ASSIGNMENT: Find the line with "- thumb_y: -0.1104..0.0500" in the entries below. Repeat it, every following line, and the line with "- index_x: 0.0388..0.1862", exactly and with nothing added.
[Opening INFORMATION SHOWN section]
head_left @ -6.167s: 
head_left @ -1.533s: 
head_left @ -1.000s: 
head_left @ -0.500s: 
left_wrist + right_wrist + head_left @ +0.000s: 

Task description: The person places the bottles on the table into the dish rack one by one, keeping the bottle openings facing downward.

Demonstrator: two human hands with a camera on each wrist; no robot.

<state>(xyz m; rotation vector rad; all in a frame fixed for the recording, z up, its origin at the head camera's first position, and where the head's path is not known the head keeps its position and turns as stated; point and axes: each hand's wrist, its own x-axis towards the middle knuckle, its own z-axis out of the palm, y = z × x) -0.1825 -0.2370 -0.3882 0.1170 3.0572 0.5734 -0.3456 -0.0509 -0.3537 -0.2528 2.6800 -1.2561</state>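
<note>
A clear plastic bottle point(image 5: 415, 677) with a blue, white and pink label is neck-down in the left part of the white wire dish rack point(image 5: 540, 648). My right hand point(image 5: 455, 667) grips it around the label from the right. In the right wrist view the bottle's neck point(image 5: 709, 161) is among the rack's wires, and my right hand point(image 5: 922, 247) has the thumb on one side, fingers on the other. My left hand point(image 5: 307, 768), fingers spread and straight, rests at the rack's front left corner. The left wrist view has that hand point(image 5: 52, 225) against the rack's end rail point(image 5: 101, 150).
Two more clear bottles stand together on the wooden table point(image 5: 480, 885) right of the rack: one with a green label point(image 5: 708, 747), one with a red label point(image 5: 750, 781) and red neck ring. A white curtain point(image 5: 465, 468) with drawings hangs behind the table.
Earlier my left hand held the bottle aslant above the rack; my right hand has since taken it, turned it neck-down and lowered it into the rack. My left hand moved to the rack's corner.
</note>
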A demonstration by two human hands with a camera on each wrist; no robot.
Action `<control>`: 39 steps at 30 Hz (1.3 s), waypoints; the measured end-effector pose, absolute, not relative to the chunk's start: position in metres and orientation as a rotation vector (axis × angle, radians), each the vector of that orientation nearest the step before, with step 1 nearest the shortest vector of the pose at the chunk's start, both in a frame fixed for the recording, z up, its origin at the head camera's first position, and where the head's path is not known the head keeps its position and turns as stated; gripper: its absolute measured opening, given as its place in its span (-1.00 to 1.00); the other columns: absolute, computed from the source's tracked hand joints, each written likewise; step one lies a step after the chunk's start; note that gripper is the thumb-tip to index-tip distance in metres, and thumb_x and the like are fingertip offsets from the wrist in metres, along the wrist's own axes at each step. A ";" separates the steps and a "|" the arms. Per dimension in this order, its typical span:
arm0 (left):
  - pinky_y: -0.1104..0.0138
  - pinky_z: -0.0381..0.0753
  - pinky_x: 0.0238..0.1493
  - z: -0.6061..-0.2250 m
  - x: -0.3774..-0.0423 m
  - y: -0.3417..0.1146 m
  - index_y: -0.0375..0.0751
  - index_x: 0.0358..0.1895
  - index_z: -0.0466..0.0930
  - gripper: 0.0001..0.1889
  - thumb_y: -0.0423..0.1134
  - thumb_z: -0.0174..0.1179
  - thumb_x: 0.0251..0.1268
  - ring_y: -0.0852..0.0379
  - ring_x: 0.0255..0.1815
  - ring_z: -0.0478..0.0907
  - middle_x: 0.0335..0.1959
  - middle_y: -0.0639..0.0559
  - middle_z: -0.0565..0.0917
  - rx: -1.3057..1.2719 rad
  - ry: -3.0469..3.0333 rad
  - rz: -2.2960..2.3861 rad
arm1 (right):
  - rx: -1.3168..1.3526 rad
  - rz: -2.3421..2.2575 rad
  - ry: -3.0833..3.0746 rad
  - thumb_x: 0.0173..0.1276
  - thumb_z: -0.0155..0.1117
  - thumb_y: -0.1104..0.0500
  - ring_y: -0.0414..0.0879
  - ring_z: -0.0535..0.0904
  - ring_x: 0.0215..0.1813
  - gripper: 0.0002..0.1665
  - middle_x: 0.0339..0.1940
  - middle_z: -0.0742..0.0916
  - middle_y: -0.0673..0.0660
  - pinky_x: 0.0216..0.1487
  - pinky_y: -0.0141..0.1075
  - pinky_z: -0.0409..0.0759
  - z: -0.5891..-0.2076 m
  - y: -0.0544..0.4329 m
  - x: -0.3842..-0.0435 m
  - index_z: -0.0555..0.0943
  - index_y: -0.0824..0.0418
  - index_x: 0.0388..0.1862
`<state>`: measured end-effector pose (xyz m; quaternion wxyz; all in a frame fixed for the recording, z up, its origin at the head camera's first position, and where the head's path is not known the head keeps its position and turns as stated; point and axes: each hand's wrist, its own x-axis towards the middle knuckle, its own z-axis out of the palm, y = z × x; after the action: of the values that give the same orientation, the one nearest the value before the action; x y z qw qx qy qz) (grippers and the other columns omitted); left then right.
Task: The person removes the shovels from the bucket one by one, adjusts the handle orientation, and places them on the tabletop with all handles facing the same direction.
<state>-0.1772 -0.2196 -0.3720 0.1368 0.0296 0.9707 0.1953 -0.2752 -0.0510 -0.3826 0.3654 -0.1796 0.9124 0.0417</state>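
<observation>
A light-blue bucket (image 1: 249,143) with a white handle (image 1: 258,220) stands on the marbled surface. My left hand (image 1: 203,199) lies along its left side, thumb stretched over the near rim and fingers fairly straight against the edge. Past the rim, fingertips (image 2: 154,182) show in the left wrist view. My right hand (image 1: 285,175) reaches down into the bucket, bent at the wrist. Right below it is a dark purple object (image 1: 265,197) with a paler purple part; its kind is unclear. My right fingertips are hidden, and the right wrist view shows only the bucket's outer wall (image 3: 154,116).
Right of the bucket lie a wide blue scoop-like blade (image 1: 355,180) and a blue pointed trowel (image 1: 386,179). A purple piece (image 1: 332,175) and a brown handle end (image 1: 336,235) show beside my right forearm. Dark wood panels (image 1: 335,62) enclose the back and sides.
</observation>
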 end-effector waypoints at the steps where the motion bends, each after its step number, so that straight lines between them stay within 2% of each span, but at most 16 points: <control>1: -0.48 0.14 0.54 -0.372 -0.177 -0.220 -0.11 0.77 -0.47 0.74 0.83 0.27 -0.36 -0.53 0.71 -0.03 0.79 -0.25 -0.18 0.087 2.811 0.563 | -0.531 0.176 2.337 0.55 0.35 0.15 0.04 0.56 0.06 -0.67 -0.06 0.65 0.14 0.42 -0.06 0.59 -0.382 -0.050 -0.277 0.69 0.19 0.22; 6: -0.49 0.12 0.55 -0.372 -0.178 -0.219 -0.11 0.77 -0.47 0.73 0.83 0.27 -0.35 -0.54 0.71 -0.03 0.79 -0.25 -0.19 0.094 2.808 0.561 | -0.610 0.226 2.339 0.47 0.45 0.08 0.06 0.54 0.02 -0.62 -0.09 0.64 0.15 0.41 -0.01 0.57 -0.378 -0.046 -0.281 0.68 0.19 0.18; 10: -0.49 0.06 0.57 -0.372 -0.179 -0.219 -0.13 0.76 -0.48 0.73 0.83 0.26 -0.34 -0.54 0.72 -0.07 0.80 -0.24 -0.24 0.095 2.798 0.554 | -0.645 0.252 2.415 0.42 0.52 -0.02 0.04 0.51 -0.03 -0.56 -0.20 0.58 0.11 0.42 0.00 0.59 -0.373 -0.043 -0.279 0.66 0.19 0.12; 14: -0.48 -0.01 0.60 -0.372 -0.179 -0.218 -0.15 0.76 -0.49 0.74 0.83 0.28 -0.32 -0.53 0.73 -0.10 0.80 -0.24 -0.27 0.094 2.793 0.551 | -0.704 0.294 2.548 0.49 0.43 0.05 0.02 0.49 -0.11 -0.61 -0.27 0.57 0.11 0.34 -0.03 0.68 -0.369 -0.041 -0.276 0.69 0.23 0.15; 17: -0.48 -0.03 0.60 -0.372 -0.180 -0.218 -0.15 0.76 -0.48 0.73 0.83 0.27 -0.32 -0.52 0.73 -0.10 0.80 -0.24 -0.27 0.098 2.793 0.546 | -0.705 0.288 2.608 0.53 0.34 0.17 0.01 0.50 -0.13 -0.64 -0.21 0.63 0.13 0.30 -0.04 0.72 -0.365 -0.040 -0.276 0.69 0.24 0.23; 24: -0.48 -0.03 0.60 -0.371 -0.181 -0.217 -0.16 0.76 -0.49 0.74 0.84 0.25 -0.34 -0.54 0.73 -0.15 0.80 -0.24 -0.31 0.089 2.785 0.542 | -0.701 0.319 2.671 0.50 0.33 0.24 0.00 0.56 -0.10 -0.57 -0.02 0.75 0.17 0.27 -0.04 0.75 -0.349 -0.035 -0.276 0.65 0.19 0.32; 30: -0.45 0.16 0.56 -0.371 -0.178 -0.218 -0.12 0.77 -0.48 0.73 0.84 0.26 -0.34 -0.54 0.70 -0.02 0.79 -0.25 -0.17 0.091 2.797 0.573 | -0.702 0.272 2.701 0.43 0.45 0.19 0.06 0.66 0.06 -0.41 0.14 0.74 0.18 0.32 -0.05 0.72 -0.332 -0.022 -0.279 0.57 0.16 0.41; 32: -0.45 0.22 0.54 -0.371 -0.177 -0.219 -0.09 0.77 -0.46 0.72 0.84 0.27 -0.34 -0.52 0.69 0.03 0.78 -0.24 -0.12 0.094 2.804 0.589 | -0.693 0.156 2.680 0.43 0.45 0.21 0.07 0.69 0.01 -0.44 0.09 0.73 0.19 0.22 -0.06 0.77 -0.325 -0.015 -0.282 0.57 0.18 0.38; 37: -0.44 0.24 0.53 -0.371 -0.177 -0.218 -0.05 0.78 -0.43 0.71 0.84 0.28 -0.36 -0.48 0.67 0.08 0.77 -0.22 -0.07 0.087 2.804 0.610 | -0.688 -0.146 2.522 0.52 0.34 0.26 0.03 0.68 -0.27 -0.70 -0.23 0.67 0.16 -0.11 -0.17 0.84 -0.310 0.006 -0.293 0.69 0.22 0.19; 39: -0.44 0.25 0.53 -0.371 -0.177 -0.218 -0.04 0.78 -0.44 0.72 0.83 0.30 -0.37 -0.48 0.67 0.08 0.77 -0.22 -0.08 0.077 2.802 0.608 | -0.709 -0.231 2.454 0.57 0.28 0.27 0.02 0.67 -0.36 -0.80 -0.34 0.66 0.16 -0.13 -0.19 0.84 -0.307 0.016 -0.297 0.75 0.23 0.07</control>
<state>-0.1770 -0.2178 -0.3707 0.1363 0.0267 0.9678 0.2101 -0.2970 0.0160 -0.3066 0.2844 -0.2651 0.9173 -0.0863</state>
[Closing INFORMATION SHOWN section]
ANSWER SECTION:
  - thumb_y: -0.1104..0.0500
  - ring_y: -0.0414..0.0879
  - ring_z: -0.0535..0.0904
  - ring_x: 0.0215..0.1813
  - gripper: 0.0002..0.1665
  - middle_x: 0.0339..0.1940
  - middle_z: -0.0742..0.0916
  - middle_y: -0.0673..0.0660
  - pinky_x: 0.0216..0.1487
  - pinky_y: -0.0141..0.1075
  - pinky_z: -0.0409..0.0759
  - z: -0.5891..-0.2076 m
  - y: -0.0544..0.4329 m
  - x: -0.3842..-0.0435 m
  - index_z: -0.0555..0.0943
  - index_y: -0.0824..0.0418
  - index_x: 0.0388..0.1862

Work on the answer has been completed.